■ What is expected
Leave the pictures behind and reproduce every line of the listing exactly.
========================
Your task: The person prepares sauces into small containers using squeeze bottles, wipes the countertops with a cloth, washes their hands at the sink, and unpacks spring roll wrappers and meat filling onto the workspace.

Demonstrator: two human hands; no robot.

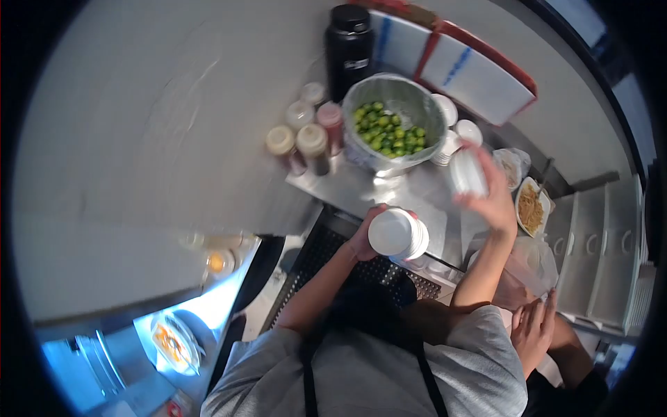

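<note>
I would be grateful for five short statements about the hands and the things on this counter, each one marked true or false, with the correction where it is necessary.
1. The left hand holds a stack of white containers. True.
2. Only the left hand holds something. False: the right hand holds a white item too, blurred in the picture.
3. A lined tub contains round green fruits. True.
4. The capped bottles stand to the right of the tub in the picture. False: the capped bottles stand to its left.
5. A black jar stands near the tub. True.
</note>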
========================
■ Written answer
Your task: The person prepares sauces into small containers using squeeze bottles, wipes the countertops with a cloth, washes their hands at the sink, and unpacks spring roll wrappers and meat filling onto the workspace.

Demonstrator: two human hands; no robot.


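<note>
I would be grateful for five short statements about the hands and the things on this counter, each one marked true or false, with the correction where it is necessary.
1. The left hand holds a stack of white containers. True.
2. Only the left hand holds something. False: the right hand holds a white item too, blurred in the picture.
3. A lined tub contains round green fruits. True.
4. The capped bottles stand to the right of the tub in the picture. False: the capped bottles stand to its left.
5. A black jar stands near the tub. True.
</note>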

A complete answer has now been given to the exercise.